■ Task statement ■
Look over the entries that follow and work out how many lines contain "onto". State the number only.

(Records from a data source)
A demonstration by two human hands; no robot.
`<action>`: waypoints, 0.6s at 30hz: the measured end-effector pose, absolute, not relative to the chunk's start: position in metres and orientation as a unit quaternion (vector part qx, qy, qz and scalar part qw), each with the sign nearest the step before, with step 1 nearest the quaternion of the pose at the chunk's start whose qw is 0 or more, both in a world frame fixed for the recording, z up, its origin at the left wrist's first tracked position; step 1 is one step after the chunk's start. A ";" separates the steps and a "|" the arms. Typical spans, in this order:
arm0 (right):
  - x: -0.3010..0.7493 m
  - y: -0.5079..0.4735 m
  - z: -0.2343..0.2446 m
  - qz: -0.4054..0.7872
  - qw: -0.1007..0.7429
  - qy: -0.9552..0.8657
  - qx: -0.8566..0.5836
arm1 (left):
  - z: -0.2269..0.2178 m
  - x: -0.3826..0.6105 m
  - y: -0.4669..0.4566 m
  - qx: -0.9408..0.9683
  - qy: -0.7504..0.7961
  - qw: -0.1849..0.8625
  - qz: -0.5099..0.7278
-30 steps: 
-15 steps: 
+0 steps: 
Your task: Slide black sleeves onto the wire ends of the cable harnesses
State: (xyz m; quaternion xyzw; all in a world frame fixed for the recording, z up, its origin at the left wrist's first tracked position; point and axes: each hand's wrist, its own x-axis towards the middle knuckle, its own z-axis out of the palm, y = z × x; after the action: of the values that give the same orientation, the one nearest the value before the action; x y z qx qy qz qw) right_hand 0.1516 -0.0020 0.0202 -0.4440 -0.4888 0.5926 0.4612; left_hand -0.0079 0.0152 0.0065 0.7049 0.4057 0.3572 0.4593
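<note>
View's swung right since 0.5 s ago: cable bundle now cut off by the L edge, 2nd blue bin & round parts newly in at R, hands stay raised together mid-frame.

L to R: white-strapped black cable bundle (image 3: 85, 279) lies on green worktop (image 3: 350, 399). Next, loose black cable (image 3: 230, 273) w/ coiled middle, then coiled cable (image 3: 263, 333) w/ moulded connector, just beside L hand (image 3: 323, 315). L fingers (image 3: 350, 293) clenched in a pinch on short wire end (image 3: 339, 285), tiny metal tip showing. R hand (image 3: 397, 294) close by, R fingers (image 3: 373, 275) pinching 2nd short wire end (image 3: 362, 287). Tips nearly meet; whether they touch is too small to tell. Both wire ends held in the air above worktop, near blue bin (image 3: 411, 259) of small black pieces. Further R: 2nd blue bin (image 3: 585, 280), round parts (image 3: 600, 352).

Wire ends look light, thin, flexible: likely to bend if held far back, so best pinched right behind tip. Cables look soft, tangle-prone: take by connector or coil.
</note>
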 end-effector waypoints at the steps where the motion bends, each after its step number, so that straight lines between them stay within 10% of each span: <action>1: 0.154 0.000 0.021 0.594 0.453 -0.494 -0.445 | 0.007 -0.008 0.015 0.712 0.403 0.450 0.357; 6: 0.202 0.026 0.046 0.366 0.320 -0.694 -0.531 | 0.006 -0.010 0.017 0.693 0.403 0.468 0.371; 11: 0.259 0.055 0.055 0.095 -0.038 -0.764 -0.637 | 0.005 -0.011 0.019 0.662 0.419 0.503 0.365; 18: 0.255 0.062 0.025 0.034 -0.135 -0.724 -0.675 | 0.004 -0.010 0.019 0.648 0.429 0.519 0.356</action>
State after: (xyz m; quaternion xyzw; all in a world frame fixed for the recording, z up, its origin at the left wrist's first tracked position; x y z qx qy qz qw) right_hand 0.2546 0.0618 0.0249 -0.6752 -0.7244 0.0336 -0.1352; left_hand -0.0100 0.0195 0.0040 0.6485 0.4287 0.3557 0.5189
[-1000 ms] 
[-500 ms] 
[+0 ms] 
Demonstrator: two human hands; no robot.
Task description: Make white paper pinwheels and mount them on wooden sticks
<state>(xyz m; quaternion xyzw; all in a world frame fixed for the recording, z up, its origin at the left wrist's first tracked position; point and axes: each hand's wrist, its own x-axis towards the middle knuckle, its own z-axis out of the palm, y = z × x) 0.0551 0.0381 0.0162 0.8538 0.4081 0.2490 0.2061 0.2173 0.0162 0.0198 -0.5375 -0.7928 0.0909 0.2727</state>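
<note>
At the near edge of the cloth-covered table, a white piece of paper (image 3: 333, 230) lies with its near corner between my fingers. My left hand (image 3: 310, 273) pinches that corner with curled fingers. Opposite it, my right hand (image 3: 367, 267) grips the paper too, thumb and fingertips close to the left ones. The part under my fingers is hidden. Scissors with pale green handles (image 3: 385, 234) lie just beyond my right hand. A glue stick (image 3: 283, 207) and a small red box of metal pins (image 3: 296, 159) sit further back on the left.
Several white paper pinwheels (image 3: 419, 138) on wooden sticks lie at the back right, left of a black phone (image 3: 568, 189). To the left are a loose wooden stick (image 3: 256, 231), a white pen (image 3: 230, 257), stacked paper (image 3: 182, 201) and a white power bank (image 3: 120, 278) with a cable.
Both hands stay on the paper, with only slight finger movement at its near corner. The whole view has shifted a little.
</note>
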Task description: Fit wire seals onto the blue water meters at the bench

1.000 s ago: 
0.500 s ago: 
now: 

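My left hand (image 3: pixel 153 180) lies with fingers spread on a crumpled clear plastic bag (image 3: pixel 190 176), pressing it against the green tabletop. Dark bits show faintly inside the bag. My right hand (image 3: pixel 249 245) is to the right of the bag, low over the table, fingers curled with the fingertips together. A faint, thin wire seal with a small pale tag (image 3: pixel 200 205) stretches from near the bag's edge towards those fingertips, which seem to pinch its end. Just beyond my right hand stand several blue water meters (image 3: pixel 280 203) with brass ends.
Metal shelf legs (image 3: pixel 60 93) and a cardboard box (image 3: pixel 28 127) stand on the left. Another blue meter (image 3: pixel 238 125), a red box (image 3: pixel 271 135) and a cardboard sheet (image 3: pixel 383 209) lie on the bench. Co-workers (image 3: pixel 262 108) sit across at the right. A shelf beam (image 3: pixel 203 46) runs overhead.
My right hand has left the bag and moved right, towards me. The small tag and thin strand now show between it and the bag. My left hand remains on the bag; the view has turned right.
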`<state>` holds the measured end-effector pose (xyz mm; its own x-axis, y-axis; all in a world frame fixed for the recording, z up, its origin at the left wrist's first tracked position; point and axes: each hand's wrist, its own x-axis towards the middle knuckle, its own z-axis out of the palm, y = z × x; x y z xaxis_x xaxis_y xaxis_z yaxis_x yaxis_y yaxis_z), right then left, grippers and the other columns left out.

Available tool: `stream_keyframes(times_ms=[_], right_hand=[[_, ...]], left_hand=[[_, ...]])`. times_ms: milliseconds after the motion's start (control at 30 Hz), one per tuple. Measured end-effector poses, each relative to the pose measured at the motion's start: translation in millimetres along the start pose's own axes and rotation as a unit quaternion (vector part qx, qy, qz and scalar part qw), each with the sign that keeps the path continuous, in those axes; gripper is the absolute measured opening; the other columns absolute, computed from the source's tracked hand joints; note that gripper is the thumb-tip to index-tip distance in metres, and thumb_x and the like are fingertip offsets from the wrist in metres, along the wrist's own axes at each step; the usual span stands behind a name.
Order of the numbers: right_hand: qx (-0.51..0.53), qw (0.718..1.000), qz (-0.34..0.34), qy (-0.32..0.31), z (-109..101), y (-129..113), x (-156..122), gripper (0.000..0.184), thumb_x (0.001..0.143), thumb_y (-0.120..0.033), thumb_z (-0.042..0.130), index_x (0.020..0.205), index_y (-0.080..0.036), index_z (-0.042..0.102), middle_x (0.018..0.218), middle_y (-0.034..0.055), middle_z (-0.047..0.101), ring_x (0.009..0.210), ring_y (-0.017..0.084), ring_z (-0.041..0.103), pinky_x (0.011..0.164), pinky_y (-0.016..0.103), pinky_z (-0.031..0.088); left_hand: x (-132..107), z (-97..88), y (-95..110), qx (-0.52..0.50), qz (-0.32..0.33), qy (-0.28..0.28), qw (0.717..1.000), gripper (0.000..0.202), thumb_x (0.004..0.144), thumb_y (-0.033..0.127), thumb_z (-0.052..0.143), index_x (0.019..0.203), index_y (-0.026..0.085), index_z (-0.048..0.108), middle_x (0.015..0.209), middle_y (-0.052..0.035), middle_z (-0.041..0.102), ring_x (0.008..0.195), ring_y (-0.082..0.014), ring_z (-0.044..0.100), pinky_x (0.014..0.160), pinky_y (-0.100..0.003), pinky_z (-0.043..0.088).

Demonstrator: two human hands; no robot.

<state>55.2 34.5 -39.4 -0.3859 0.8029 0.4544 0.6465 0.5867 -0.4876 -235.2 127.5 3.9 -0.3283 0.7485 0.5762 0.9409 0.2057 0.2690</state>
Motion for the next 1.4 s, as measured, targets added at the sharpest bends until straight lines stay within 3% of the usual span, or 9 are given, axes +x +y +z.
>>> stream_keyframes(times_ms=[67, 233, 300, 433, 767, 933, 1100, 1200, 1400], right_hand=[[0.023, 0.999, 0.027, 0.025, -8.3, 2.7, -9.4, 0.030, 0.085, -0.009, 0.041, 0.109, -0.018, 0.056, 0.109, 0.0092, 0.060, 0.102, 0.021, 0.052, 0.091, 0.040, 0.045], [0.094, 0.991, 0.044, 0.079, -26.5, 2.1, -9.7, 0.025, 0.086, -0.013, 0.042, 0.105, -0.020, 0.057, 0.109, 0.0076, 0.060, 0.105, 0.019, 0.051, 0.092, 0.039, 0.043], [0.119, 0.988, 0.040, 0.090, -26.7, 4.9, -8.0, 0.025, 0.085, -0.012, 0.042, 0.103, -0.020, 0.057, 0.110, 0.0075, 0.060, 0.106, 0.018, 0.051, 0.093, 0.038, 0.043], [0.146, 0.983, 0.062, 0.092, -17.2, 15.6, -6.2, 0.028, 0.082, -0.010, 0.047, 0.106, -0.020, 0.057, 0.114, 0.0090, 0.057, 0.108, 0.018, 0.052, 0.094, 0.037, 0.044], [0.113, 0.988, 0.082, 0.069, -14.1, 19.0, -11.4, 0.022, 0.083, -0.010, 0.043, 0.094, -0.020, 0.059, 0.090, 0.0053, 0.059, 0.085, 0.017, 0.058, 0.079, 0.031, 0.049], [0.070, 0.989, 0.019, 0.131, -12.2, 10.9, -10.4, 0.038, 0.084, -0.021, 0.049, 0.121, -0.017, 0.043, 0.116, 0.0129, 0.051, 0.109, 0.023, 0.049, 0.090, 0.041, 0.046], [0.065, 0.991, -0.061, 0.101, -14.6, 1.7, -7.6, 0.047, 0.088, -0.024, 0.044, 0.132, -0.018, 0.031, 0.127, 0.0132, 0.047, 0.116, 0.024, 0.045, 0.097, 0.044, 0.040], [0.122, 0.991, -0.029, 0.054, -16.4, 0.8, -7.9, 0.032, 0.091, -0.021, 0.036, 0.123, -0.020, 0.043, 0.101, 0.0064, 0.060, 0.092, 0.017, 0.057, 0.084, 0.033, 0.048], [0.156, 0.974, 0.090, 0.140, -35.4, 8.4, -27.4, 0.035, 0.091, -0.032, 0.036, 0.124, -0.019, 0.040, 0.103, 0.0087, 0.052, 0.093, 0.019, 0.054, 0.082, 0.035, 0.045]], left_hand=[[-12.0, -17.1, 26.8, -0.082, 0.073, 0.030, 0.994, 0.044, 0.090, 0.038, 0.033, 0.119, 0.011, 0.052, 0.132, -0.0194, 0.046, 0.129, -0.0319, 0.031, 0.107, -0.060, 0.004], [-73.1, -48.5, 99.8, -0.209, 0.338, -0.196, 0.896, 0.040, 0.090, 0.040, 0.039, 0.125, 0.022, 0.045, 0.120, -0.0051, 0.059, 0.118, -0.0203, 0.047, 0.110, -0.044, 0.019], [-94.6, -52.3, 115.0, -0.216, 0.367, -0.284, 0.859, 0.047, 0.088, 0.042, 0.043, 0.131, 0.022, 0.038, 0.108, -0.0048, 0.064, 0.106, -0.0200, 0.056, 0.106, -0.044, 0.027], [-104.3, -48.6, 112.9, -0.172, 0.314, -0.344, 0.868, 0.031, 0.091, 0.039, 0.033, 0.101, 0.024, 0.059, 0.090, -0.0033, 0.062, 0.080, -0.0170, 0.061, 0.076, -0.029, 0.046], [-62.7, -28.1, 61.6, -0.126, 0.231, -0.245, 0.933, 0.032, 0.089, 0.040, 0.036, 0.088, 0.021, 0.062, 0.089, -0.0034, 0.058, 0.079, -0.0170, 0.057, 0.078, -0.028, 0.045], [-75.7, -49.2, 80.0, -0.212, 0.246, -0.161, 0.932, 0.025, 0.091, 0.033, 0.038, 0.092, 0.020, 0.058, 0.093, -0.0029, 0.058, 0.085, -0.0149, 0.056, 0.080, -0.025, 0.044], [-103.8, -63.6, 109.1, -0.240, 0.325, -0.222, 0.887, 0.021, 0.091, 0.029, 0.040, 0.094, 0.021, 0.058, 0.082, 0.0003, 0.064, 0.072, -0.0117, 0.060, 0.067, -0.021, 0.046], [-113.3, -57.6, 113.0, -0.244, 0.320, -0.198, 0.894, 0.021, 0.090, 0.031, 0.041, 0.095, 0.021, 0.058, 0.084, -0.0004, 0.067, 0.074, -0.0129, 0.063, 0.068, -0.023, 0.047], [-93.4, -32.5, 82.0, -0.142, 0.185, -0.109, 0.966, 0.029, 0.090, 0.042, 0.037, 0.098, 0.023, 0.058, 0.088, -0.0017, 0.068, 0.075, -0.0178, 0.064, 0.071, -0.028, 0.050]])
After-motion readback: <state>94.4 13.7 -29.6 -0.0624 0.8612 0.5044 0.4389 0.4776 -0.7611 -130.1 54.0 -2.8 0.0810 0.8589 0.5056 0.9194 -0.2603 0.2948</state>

■ Written response ■
2